- TASK INSTRUCTIONS: Could you print exactly the lines from the one that contains "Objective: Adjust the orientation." to the end of the data, both ends included, and nothing else? Skip the pictures.
-------- SOURCE MATERIAL
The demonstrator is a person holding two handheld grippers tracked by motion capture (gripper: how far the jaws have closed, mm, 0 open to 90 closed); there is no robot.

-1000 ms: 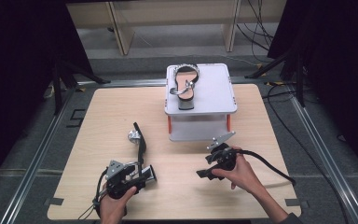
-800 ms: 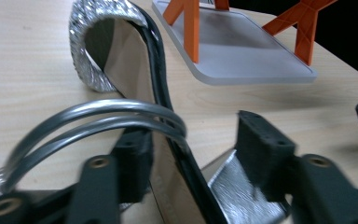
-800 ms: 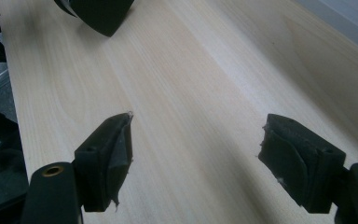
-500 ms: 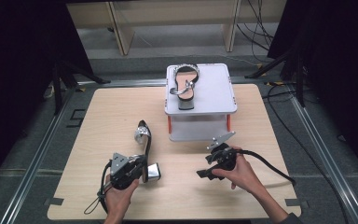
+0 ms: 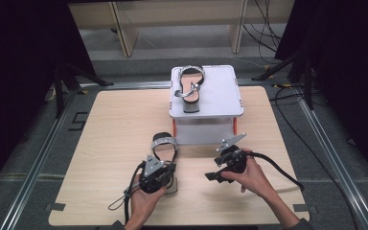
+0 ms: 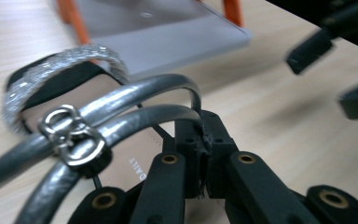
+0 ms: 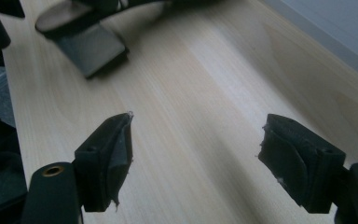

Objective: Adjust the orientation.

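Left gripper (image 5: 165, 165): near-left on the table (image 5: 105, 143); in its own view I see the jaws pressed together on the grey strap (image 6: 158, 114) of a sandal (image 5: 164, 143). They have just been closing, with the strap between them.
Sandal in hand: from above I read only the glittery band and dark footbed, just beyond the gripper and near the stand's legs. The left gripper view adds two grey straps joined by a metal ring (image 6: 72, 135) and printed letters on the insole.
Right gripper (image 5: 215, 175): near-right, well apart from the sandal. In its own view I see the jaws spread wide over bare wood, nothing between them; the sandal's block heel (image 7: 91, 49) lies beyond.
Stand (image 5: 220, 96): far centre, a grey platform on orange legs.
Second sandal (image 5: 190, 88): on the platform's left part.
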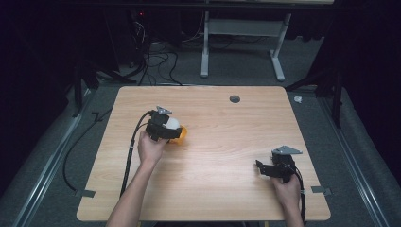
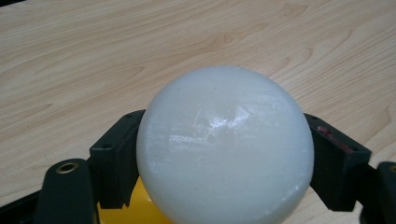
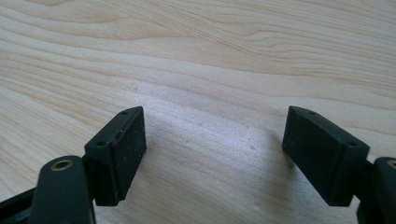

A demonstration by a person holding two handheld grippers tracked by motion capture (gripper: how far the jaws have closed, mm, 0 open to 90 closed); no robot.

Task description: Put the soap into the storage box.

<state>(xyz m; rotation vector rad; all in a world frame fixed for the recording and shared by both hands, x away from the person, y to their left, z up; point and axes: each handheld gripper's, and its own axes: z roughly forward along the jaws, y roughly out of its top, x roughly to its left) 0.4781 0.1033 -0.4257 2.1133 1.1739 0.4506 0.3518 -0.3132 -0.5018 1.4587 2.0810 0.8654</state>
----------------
- TASK RESULT:
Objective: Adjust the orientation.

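Left gripper (image 5: 165, 165): near-left on the table (image 5: 105, 143); in its own view I see the jaws pressed together on the grey strap (image 6: 158, 114) of a sandal (image 5: 164, 143). They have just been closing, with the strap between them.
Sandal in hand: from above I read only the glittery band and dark footbed, just beyond the gripper and near the stand's legs. The left gripper view adds two grey straps joined by a metal ring (image 6: 72, 135) and printed letters on the insole.
Right gripper (image 5: 215, 175): near-right, well apart from the sandal. In its own view I see the jaws spread wide over bare wood, nothing between them; the sandal's block heel (image 7: 91, 49) lies beyond.
Stand (image 5: 220, 96): far centre, a grey platform on orange legs.
Second sandal (image 5: 190, 88): on the platform's left part.
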
A demonstration by a person holding two handheld grippers tracked by motion capture (gripper: how far the jaws have closed, mm, 0 open to 90 closed); no robot.

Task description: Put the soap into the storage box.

<state>(xyz m; rotation vector rad; all in a world frame fixed for the recording and shared by both hands, x away from the person, y to their left, z up; point and axes: each handheld gripper's, and its own axes: z roughly forward along the jaws, y roughly out of its top, x roughly to its left) 0.4781 0.1033 -0.4257 2.1133 1.1739 0.4506 0.3518 -0.3132 -0.5018 1.4587 2.0810 0.8654</state>

What this exercise asked for has been supplied.